## PROVIDED MATERIAL
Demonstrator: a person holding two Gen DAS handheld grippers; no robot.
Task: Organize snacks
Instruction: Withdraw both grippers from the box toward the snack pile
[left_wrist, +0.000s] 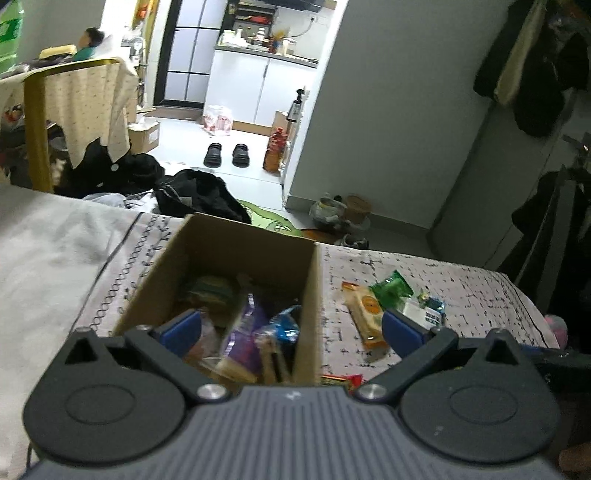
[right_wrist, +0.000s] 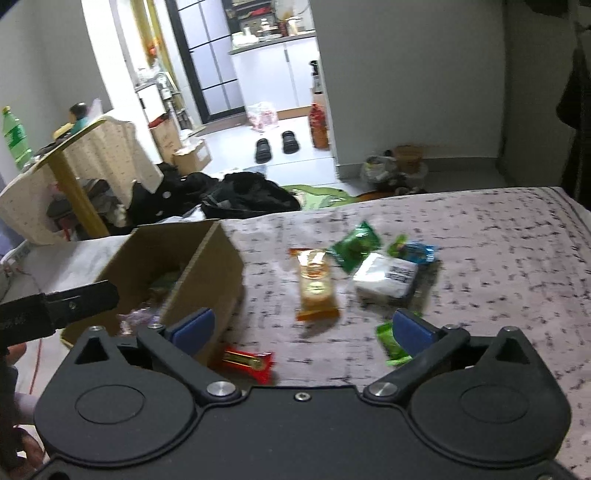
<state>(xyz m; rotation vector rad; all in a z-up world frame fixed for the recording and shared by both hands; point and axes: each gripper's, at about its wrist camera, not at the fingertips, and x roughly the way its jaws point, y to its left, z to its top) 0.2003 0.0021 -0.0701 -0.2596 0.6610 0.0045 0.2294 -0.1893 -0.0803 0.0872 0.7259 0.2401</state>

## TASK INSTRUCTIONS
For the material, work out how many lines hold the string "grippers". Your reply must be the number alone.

## SOLUTION TO THE PROBLEM
2